**Goal of the exercise:** Please restate every entry exactly. Leave out the pictures.

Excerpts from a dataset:
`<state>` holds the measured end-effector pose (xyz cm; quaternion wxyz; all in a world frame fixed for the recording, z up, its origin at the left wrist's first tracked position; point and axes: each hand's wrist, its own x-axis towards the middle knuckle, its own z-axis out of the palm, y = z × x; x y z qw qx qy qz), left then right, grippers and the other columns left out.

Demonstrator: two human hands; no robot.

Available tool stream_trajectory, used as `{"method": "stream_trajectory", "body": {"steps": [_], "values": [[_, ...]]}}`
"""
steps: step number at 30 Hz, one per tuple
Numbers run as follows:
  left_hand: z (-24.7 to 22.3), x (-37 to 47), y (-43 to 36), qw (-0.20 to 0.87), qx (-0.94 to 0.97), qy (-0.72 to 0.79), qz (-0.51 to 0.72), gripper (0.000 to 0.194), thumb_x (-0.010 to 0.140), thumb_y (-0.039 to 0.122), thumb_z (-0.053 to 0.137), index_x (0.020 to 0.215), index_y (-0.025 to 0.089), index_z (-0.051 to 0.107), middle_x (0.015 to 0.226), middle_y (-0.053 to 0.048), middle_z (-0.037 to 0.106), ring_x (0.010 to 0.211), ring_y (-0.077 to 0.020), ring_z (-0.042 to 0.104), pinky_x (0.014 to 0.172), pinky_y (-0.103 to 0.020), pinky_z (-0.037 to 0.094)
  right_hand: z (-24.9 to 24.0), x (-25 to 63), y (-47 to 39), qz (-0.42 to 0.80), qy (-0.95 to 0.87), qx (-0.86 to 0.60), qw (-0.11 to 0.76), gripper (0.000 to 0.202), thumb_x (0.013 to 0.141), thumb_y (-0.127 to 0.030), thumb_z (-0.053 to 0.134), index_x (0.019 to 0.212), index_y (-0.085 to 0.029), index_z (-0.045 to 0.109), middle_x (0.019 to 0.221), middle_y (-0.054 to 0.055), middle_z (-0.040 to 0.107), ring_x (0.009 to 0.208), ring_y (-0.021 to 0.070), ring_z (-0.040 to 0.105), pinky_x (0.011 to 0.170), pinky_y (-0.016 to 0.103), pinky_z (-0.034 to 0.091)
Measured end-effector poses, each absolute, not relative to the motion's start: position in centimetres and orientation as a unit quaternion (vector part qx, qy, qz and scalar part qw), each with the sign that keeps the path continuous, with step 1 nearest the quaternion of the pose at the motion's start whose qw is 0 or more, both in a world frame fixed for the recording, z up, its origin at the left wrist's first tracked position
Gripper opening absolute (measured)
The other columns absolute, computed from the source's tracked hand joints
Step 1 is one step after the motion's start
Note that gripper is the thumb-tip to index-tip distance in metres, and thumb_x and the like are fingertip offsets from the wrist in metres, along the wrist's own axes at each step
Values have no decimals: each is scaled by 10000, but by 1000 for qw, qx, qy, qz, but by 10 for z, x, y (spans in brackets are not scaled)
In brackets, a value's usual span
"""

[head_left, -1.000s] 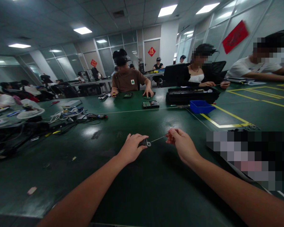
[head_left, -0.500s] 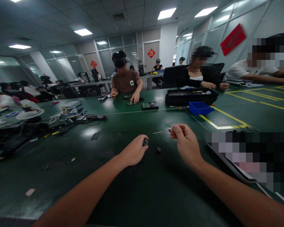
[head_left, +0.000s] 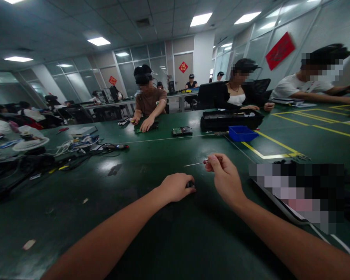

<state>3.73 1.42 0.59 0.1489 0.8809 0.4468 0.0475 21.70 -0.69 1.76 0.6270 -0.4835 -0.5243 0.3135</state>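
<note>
A thin screwdriver [head_left: 195, 164] with a reddish handle points left above the green table [head_left: 151, 241]; my right hand [head_left: 226, 177] pinches its handle. To the left and slightly lower, my left hand [head_left: 177, 187] rests near the tabletop, its fingers curled round a small dark object [head_left: 190, 184]. The fingers partly hide that object, so its exact shape is unclear. The screwdriver's tip is above my left hand's fingers in the picture, apart from them.
A blue tray [head_left: 242, 134] stands before a black box [head_left: 231, 120]. Cables and tools [head_left: 105, 147] lie left, and a circuit board device [head_left: 182, 131] lies beyond my hands. Across the table, a person [head_left: 150, 101] handles a green board. A pixelated object [head_left: 297, 194] lies right.
My left hand has moved right and closed round the small dark object on the table. My right hand still holds the screwdriver. The person across has shifted the green board left.
</note>
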Motion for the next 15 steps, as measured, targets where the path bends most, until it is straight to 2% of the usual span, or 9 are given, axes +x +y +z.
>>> {"method": "stream_trajectory", "body": {"steps": [6, 10, 15], "values": [[13, 19, 20, 263, 837, 461, 134, 291, 897, 471, 579, 1077, 250, 638, 1049, -26, 671, 936, -208, 625, 777, -323, 462, 18, 217, -8, 313, -528, -484, 624, 263, 928, -477, 548, 926, -221, 608, 794, 19, 634, 738, 187, 598, 724, 357, 489], [27, -8, 24, 299, 799, 483, 198, 316, 908, 492, 531, 1045, 223, 626, 1013, -41, 654, 910, -202, 603, 780, -317, 452, 17, 217, -8, 318, -537, -484, 613, 267, 935, -479, 539, 926, -221, 608, 805, 22, 634, 747, 188, 599, 725, 358, 493], [40, -56, 30, 364, 710, 532, 283, 294, 903, 467, 475, 974, 194, 559, 851, -26, 592, 703, -150, 536, 625, -259, 419, 16, 218, -6, 324, -545, -484, 603, 275, 938, -482, 533, 922, -218, 609, 806, 25, 636, 746, 186, 600, 724, 352, 495]]}}
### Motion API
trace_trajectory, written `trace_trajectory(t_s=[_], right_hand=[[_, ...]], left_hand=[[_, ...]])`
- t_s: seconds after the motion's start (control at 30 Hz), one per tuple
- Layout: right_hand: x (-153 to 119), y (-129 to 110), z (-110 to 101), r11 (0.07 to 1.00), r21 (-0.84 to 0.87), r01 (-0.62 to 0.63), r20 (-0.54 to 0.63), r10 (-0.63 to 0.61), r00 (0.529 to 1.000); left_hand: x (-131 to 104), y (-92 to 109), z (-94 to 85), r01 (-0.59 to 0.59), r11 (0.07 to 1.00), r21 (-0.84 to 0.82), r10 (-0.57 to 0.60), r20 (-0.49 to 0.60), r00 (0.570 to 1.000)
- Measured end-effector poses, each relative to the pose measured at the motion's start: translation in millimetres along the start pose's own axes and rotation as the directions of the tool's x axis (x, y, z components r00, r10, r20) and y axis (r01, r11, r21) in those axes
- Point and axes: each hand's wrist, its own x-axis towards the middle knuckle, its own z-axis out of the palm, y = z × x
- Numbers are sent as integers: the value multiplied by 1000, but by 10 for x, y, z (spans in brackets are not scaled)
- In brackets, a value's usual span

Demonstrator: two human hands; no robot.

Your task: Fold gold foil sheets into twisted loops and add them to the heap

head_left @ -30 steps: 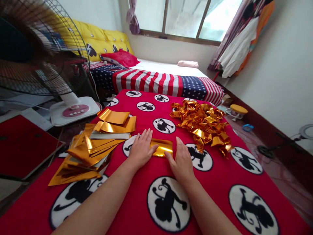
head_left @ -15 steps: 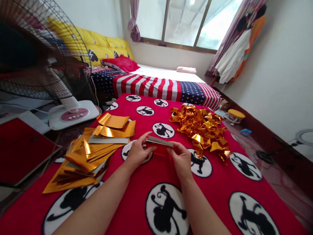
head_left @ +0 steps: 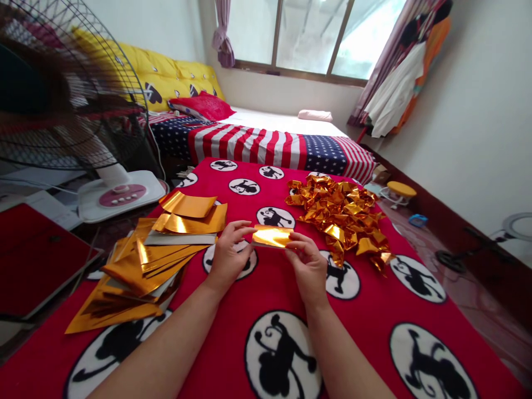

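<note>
A small sheet of gold foil paper [head_left: 272, 236] is stretched between my two hands above the red cloth, shiny side showing and a pale edge along its bottom. My left hand [head_left: 230, 249] pinches its left end. At the right end, my right hand [head_left: 306, 260] grips it between thumb and fingers. To the left lies a loose pile of flat gold foil sheets [head_left: 166, 249], some showing their grey backs. On the right is a heap of folded gold foil pieces [head_left: 343, 213].
The red cloth [head_left: 216, 343] with black monkey prints covers the surface. A fan [head_left: 120, 194] stands at the left, its blades blurred. Beyond is a bed [head_left: 270, 122] under a window. A yellow stool [head_left: 401, 189] and a blue roll [head_left: 418, 220] are on the floor at right.
The sheet between my hands showed its dull grey side edge-on before; now its gold face is turned toward me. My fingers have curled over its upper edge. The view shifted slightly.
</note>
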Motion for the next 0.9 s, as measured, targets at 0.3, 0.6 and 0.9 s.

**Your solution:**
`<state>` holds the measured end-effector pose (xyz cm; quaternion wxyz; all in a world frame fixed for the recording, z up, its origin at the left wrist's first tracked position; point and axes: each hand's wrist, its own x-axis towards the middle knuckle, its own z-axis out of the palm, y = z × x; x y z qw qx qy qz), left then right, grippers and the other columns left out.

Demonstrator: two human hands; no robot.

Available tool stream_trajectory, used as `{"method": "stream_trajectory", "body": {"steps": [_], "values": [[_, ...]]}}`
"""
steps: step number at 30 Hz, one per tuple
Numbers run as follows:
  left_hand: z (-24.7 to 22.3), x (-37 to 47), y (-43 to 36), qw (-0.20 to 0.87), qx (-0.94 to 0.97), qy (-0.72 to 0.79), qz (-0.51 to 0.72), gripper (0.000 to 0.194), thumb_x (-0.010 to 0.140), thumb_y (-0.039 to 0.122), thumb_z (-0.053 to 0.137), index_x (0.020 to 0.215), index_y (-0.025 to 0.089), index_z (-0.051 to 0.107), middle_x (0.015 to 0.226), middle_y (-0.053 to 0.048), middle_z (-0.037 to 0.106), ring_x (0.010 to 0.211), ring_y (-0.077 to 0.020), ring_z (-0.042 to 0.104), pinky_x (0.014 to 0.172), pinky_y (-0.103 to 0.020), pinky_z (-0.037 to 0.094)
  right_hand: z (-24.9 to 24.0), x (-25 to 63), y (-47 to 39), qz (-0.42 to 0.80), qy (-0.95 to 0.87), qx (-0.86 to 0.60), qw (-0.11 to 0.76), gripper (0.000 to 0.202), thumb_x (0.013 to 0.141), thumb_y (-0.127 to 0.030), thumb_z (-0.053 to 0.134), index_x (0.019 to 0.212), index_y (-0.085 to 0.029), index_z (-0.045 to 0.109), middle_x (0.019 to 0.221), middle_y (-0.054 to 0.055), middle_z (-0.040 to 0.107), ring_x (0.009 to 0.208), ring_y (-0.021 to 0.070), ring_z (-0.040 to 0.105), pinky_x (0.011 to 0.170), pinky_y (-0.016 to 0.103), pinky_z (-0.034 to 0.091)
Measured end-effector poses, each absolute, not relative to the motion's start: position in centimetres and orientation as a unit quaternion (vector part qx, qy, qz and scalar part qw), each with the sign that keeps the path continuous, with step 1 nearest the quaternion of the pose at the motion's start whose qw is 0 or more, both in a world frame fixed for the recording, z up, its origin at the left wrist's first tracked position
Gripper opening absolute (measured)
The other columns absolute, computed from the source's tracked hand joints
Step 1 is one step after the motion's start
Note that gripper is the thumb-tip to index-tip distance in metres, and thumb_x and the like are fingertip offsets from the wrist in metres, along the wrist's own axes at each step
Values have no decimals: each is scaled by 10000, but by 1000 for qw, qx, qy, qz, but by 10 for z, x, y (spans in brackets are not scaled)
In brackets, a value's usual span
"""

[head_left, -1.000s] 
[head_left, -0.500s] 
[head_left, +0.000s] 

<state>3.73 1.42 0.59 0.1489 0.8809 0.4468 0.0475 21.70 -0.69 1.76 0.6270 -0.4835 -0.5243 0.3135</state>
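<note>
A thin screwdriver [head_left: 195, 164] with a reddish handle points left above the green table [head_left: 151, 241]; my right hand [head_left: 226, 177] pinches its handle. To the left and slightly lower, my left hand [head_left: 177, 187] rests near the tabletop, its fingers curled round a small dark object [head_left: 190, 184]. The fingers partly hide that object, so its exact shape is unclear. The screwdriver's tip is above my left hand's fingers in the picture, apart from them.
A blue tray [head_left: 242, 134] stands before a black box [head_left: 231, 120]. Cables and tools [head_left: 105, 147] lie left, and a circuit board device [head_left: 182, 131] lies beyond my hands. Across the table, a person [head_left: 150, 101] handles a green board. A pixelated object [head_left: 297, 194] lies right.
My left hand has moved right and closed round the small dark object on the table. My right hand still holds the screwdriver. The person across has shifted the green board left.
</note>
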Motion for the next 15 steps, as measured, targets where the path bends most, until it is straight to 2% of the usual span, or 9 are given, axes +x +y +z.
>>> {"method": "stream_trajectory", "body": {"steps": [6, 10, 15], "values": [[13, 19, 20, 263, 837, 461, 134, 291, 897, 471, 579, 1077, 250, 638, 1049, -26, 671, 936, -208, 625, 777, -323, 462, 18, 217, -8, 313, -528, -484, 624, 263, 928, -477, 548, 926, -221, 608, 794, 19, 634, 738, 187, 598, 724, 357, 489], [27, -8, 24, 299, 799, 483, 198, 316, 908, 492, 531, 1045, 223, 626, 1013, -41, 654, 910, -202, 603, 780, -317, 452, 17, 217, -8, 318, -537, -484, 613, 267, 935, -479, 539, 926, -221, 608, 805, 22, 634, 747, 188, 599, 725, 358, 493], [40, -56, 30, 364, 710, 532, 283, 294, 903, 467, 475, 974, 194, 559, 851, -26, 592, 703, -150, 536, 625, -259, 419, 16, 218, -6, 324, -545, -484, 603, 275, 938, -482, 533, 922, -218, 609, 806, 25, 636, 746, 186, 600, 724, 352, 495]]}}
### Motion API
trace_trajectory, written `trace_trajectory(t_s=[_], right_hand=[[_, ...]], left_hand=[[_, ...]])`
- t_s: seconds after the motion's start (control at 30 Hz), one per tuple
- Layout: right_hand: x (-153 to 119), y (-129 to 110), z (-110 to 101), r11 (0.07 to 1.00), r21 (-0.84 to 0.87), r01 (-0.62 to 0.63), r20 (-0.54 to 0.63), r10 (-0.63 to 0.61), r00 (0.529 to 1.000); left_hand: x (-131 to 104), y (-92 to 109), z (-94 to 85), r01 (-0.59 to 0.59), r11 (0.07 to 1.00), r21 (-0.84 to 0.82), r10 (-0.57 to 0.60), r20 (-0.49 to 0.60), r00 (0.570 to 1.000)
- Measured end-effector poses, each relative to the pose measured at the motion's start: translation in millimetres along the start pose's own axes and rotation as the directions of the tool's x axis (x, y, z components r00, r10, r20) and y axis (r01, r11, r21) in those axes
- Point and axes: each hand's wrist, its own x-axis towards the middle knuckle, its own z-axis out of the palm, y = z × x
- Numbers are sent as integers: the value multiplied by 1000, but by 10 for x, y, z (spans in brackets are not scaled)
- In brackets, a value's usual span

Demonstrator: two human hands; no robot.

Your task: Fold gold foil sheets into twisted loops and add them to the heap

head_left @ -30 steps: 
head_left @ -15 steps: 
head_left @ +0 steps: 

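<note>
A small sheet of gold foil paper [head_left: 272, 236] is stretched between my two hands above the red cloth, shiny side showing and a pale edge along its bottom. My left hand [head_left: 230, 249] pinches its left end. At the right end, my right hand [head_left: 306, 260] grips it between thumb and fingers. To the left lies a loose pile of flat gold foil sheets [head_left: 166, 249], some showing their grey backs. On the right is a heap of folded gold foil pieces [head_left: 343, 213].
The red cloth [head_left: 216, 343] with black monkey prints covers the surface. A fan [head_left: 120, 194] stands at the left, its blades blurred. Beyond is a bed [head_left: 270, 122] under a window. A yellow stool [head_left: 401, 189] and a blue roll [head_left: 418, 220] are on the floor at right.
The sheet between my hands showed its dull grey side edge-on before; now its gold face is turned toward me. My fingers have curled over its upper edge. The view shifted slightly.
</note>
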Motion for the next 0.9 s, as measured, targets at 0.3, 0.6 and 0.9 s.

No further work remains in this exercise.